Ecco cosa scriverà nell’agosto 1982, mentre sta preparando i racconti di Cattedrale, a Gordon Lish:

“una cosa è sicura: i racconti di questa raccolta saranno più pieni di quelli dei libri precedenti. E questa, Cristo santo, è una cosa buona. Non sono lo stesso scrittore di prima. Però so che tra questi 14 o 15 racconti che ti darò ce ne sono alcuni che ti faranno arricciare il naso, che non coincideranno con l’idea che la gente si è fatta di come deve essere un racconto di Carver – e per gente intendo te, me, i lettori in genere, i critici. Comunque, io non sono loro, non sono noi, sono io. Può darsi che alcuni di questi racconti non si adattino facilmente a starsene allineati in fila con gli altri, è inevitabile. Però, Gordon, giuro su Dio e tanto vale che te lo dica subito, non posso subire l’amputazione e il trapianto che in un modo o nell’altro servirebbero a farli entrare nella scatola, di modo che il coperchio chiuda bene”.

Sta di fatto che negli anni successivi, pur senza la tutela stretta di Lish, Carver aveva introiettato la sua lezione, e  l’essenzialità della scrittura, come quella dei finali brucianti, rimasero una caratteristica dei suoi racconti (per inciso, Carver è stato un grande scrittore di racconti e poesie, non ha mai scritto un romanzo).

Poet Tess Gallagher (1990)

Resta ancora da dire come ha agito Altman trasponendo questa storia, raccontata in due modi così diversi, nel suo “America Oggi”. La scena è brevissima, la violenza apparentemente immotivata, ma a ripensarci nel film sono disseminati degli indizi di una violenza che in Jerry covava sotto la cenere.
C’è un terremoto, alla fine di America Oggi (l’atteso big-one di Los Angeles, ma non era quello, dicono nel film), da cui si potrebbe pensare che la ragazza sia stata uccisa da una pietra caduta accidentalmente dall’alto. Questo finale paradossale-ironico fu per esempio mal visto dalla Callagher che non riconosceva l’ironia, tra i registri di Carver e si trovò una soluzione intermedia. Per dire quanto la gestazione di un film sia complessa e si nutra di diversi apporti e interazioni.

Concludo
Lish o non Lish, Carver è un grande maestro nell’arte del raccontare.
Siccome abbiamo nominato i racconti della raccolta Cattedrale Cathedral, Alfred A. Knopf, New York, 1983 (trad. it. Cattedrale, Mondadori, 1984, riporto qui – per chi ha tempo e volontà di approfondire – , una lettura-esegesi del suo racconto fatta da un altro grande scrittore, Abraham Yeoshua. Sono circa nove pagine, ma stimolanti e profondi: daranno un’idea e una chiave di lettura di un grande scrittore.

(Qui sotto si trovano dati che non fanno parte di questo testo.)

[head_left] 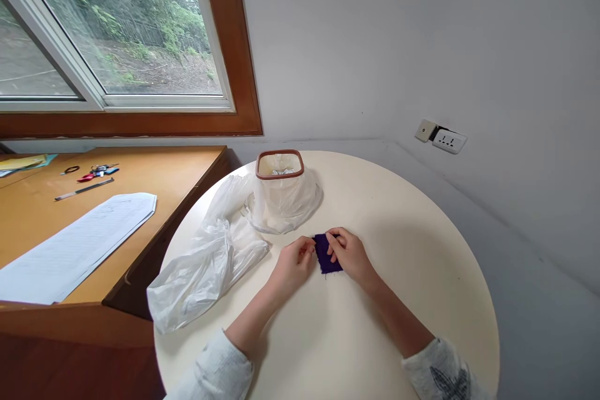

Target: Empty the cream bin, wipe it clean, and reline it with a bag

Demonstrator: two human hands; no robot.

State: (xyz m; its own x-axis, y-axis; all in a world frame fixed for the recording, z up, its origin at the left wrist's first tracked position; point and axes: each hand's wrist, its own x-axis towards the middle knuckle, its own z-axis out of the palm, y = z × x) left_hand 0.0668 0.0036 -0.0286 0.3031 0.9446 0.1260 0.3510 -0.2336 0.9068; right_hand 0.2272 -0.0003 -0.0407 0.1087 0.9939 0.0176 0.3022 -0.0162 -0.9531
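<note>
A small dark purple piece of cloth (329, 258) with frayed edges is between my two hands, over the round cream table. My left hand (295, 259) pinches at its upper left corner, fingers closed. On the other side my right hand (349, 253) has thumb and fingers closed on the upper right part of the cloth, hiding that corner. Just beyond the hands stands a small bin (280, 178) with a brown rim, lined with a translucent white bag. Something pale and crumpled shows inside it.
A crumpled white plastic bag (201, 272) spreads over the left side of the round table (422, 300). To the left, a wooden desk (154, 169) holds papers (79, 247), a pen (84, 189) and keys (100, 170). A wall with a socket (449, 141) bounds the right.
</note>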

Abraham Yehoshua legge con noi ‘Cattedrali’ di Carver.pdf


Note

(1) – Lettera di Tess Callagher a Robert Altman (da “The making of Short Cuts”);
(2) – Mike Kaplan, produttore associato di America oggi;
(3) – Alessandro Baricco: L’uomo che riscriveva Carver. Articolo da la Repubblica del 27 aprile 1999;
(4) – Alessandro Baricco: Cosa scriveva Carver prima di essere Carver. Articolo da la Repubblica del 17 marzo 2009;
(5) – Riportata nella estesa biografia su Carver in Wikipedia

[“America oggi”. Tante storie dentro e intorno a un film (2) – Fine]

 

 

1 Comment

1 Comment

  1. Patrizia Maccotta

    5 Aprile 2021 at 13:50

    Mi hai svegliato i ricordi su un vecchio, vecchio film, “Short Cuts” che mi aveva, a suo tempo, davvero colpita! Eppure tutto era sprofondato nel fiume degli anni. A galla rimanevano solo la porno telefonata di lavoro fatto da una donna che più casalinga non si poteva, circondata da bambini, mentre pronunciava oscenità che non corrispondevano al suo fisico e quella terribile, orribile e nello stesso tempo resa banale, storia del picnic di due americani medi con due ragazze che termina con un omicidio che lo spettatore riceve come un terremoto.
    E’ tutto risalito a galla! Dal profondo del fiume. Un film che non ho, pertanto, mai veramente scordato!